Special to the Fresno Bee
By Steven E. Gilbert
The final installment of this years Philip Lorenz Memorial Keyboard Concerts at
Fresno State, jointly sponsored by the universitys Armenian Studies Program and the
Hamazkayin Armenian Cultural and Educational Society, had the added significance of
coinciding with the anniversary of the Armenian Genocide. It featured Vardan
Mamikonian, a remarkable pianist born 26 years ago in Yerevan, Armenia, who now lives
in Paris.
At the center of the program were the complete Gaspard de la Nuit of Ravel and
an entire opus of Chopin etudes. Neither is an everyday occurrence; the quality of the
performance was even rarer.
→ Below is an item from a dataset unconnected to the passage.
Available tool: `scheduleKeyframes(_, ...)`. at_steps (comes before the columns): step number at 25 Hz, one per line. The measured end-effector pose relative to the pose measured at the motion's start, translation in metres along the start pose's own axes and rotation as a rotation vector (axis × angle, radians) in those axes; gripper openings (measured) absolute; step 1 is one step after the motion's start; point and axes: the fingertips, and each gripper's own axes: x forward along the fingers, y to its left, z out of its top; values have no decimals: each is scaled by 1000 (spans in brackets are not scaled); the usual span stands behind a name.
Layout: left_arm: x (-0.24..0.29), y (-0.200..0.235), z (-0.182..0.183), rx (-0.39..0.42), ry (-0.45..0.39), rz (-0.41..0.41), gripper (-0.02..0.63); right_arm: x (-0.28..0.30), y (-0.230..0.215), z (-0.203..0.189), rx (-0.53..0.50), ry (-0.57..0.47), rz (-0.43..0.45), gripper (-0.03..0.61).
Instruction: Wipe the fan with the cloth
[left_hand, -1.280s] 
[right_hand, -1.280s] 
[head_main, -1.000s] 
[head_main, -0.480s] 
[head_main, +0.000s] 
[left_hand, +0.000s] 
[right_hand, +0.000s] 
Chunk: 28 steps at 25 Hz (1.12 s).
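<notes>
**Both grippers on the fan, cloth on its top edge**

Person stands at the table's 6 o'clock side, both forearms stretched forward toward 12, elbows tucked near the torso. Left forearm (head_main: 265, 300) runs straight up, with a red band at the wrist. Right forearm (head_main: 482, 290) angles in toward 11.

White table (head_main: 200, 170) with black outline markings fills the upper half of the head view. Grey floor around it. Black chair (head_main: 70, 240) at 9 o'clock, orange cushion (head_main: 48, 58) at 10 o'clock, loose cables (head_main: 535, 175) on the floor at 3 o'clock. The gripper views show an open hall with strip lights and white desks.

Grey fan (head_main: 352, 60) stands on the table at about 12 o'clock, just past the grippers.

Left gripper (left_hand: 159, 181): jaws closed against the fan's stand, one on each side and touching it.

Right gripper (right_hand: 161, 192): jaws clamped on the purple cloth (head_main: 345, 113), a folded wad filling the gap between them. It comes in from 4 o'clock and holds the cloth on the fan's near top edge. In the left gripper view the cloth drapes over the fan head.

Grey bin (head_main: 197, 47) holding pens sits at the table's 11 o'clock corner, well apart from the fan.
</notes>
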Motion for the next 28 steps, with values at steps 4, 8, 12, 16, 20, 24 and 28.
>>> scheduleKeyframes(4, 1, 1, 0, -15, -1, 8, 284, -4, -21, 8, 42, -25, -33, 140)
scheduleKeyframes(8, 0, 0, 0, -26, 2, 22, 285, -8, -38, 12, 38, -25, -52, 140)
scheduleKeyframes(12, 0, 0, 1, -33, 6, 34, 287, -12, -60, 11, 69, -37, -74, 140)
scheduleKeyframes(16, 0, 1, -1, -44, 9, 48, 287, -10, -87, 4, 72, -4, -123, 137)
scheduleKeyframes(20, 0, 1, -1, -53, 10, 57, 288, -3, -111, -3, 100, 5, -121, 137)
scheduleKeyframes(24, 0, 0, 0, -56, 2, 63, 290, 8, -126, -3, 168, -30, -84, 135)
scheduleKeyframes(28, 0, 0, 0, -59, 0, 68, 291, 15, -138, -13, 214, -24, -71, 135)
The Ravel, fiendish in subject matter as well as pianistic
difficulty, communicated an eerie excitement-suppressed fistfuls of notes in Ondine,
the sinister, evenly repeated gallows motif in Le Gibet, and the wicked scamperings of
Scarbo.
Chopins second set of 12 etudes, Op. 25, includes several that are often played
singly, perhaps as encores, but it takes a certain command and concentration to play the
whole dozen in succession.
Each was executed brilliantly, with control and bravura in all the right, respective
places. The performance was marred only by insistent rounds of applause from half the
audience, which kept missing the cue from the other half that the place for ovation was at
the end of the set.
That there was, and a standing one, even though Mamikonian had another piece to
play. This, the Andante Spianato and Grand Polonaise, also by Chopin, was a perfect
built-in encore, just as Debussys Estampes provided the perfect prelude.